Task to complete
Copy verbatim the block of lines in the entries below whose first line contains "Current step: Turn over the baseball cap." and whose last line contains "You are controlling". Leave out all other lines.

Collected data entries
== Segment start ==

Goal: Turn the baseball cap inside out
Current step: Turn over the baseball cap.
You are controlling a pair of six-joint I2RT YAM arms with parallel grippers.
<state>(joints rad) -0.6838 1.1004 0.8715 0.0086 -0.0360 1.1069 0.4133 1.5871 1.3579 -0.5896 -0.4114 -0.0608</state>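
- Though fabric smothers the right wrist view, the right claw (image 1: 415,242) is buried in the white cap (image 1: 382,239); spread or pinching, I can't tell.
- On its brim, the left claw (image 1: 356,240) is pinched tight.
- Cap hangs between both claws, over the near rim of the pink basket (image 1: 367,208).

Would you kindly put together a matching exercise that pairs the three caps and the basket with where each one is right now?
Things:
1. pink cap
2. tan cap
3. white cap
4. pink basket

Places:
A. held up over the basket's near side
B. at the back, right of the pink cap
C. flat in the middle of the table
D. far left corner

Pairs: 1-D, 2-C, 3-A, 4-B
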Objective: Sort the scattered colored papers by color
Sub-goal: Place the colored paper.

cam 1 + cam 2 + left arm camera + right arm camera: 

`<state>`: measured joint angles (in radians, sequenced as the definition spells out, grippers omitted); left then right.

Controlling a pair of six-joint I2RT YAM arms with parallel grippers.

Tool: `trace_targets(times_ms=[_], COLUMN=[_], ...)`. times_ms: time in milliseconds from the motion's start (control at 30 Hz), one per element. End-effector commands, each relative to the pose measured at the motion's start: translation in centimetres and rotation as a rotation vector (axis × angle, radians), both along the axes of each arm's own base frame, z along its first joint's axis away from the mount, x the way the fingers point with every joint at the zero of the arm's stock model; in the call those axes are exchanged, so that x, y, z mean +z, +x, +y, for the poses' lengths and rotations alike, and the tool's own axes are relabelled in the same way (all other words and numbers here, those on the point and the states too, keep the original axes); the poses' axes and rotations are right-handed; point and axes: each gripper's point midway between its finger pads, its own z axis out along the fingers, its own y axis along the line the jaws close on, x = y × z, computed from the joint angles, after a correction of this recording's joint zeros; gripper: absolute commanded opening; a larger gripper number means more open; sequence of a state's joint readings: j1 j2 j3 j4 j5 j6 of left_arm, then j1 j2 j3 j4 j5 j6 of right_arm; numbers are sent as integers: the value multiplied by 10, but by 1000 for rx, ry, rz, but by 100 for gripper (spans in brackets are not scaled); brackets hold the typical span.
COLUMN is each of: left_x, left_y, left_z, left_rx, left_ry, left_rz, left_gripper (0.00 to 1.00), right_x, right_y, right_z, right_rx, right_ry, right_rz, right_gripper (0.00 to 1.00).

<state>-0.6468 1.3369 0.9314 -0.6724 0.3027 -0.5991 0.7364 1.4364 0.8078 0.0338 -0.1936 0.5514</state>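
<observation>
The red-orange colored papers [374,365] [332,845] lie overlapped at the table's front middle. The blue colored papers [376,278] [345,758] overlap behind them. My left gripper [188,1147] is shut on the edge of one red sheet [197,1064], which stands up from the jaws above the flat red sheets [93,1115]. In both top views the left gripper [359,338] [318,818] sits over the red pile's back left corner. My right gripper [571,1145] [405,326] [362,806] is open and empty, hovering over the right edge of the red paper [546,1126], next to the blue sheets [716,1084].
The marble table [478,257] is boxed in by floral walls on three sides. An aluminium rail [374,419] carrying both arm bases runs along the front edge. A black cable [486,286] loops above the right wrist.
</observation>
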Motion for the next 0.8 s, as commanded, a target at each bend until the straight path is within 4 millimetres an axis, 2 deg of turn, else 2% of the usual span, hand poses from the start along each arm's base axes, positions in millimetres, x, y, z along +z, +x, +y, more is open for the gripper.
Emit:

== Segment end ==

Written solution
Current step: Turn over the baseball cap.
You are controlling a pair of six-joint I2RT YAM arms with parallel grippers.

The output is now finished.